Where a line of the material includes the string "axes", copy that line.

━━━ Dataset section ━━━

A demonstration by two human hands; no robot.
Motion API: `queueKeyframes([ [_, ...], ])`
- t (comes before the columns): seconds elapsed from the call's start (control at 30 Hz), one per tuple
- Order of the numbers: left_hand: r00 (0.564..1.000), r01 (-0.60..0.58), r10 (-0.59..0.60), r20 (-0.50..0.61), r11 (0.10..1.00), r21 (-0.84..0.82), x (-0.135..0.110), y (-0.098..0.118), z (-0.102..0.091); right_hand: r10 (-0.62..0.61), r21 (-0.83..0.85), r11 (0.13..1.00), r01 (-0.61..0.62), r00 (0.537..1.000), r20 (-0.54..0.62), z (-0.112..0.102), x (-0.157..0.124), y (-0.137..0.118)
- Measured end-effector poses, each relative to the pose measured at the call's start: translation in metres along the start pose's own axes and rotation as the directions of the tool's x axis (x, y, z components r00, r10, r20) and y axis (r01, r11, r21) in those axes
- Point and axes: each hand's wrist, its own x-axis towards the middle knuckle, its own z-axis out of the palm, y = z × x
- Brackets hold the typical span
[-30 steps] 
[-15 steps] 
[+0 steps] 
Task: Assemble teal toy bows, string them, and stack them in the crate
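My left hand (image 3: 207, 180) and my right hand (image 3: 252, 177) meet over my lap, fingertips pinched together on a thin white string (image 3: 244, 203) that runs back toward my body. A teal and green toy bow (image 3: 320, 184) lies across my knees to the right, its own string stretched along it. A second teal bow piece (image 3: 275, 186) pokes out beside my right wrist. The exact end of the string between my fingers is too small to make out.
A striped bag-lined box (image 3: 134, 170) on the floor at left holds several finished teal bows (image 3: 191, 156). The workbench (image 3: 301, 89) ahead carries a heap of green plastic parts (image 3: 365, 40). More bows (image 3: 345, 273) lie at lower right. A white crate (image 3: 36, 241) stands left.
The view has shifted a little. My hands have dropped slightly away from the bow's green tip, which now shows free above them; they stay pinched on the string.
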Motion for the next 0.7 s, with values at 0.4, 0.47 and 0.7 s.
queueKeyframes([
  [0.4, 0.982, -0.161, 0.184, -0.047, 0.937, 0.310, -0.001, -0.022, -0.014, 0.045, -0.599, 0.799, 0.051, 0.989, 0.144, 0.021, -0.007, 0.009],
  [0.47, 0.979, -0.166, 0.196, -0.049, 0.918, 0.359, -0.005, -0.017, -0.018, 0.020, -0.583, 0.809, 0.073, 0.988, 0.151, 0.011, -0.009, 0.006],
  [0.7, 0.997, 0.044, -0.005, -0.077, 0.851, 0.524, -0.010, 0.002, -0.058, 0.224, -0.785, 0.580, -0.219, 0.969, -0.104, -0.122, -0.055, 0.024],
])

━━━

_Exercise answer_.
- Measured end-effector poses, each relative to the pose measured at the call's start: translation in metres along the start pose's own axes and rotation as the directions of the tool's x axis (x, y, z components r00, r10, r20) and y axis (r01, r11, r21) in those axes
- Point and axes: each hand's wrist, its own x-axis towards the middle knuckle, its own z-axis out of the palm, y = z × x

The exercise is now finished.